**WORK REQUIRED:** Would you please return the lines of the entries below starting at the line that has "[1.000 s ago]" and ending at the line that has "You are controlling", both included, exactly as they are?

**THE DATA:**
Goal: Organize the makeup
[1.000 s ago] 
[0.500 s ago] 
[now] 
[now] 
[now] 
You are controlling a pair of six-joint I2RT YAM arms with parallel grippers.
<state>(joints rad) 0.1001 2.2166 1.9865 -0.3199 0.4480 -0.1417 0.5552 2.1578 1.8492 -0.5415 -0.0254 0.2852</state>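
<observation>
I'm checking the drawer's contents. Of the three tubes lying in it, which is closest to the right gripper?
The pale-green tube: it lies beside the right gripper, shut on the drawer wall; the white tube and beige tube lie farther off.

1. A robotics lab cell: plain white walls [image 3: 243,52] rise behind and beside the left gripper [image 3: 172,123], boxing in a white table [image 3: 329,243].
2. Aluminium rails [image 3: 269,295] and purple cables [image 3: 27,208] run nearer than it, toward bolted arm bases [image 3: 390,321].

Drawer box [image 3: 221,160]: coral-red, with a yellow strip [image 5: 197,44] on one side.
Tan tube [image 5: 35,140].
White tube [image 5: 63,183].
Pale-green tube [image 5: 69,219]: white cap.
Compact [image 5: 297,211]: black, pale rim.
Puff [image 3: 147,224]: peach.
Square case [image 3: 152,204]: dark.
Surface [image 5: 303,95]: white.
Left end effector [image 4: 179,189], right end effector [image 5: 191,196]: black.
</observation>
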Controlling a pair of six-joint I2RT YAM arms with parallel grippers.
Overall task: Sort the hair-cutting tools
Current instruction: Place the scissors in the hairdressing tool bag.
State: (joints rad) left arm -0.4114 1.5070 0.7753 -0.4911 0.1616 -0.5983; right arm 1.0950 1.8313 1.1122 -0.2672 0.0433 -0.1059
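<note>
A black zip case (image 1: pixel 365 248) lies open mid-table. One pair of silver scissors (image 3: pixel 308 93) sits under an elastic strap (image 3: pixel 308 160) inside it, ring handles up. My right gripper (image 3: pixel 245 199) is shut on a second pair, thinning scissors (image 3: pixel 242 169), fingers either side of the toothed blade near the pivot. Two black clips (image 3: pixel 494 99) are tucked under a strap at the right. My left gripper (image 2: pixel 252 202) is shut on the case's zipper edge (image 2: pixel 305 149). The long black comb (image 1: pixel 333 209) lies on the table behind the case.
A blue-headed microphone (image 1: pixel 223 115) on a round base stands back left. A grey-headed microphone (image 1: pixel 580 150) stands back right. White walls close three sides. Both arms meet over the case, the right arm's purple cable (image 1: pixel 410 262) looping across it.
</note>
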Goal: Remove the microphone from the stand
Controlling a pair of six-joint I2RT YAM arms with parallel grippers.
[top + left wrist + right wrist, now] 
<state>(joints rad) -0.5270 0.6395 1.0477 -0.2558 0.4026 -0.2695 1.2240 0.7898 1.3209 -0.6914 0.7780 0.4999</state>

**EXERCISE SOLUTION:**
[1.000 s ago] 
[0.500 s ago] 
[now] 
[now] 
[now] 
You are controlling a pair of six-joint I2RT YAM arms with parallel grippers.

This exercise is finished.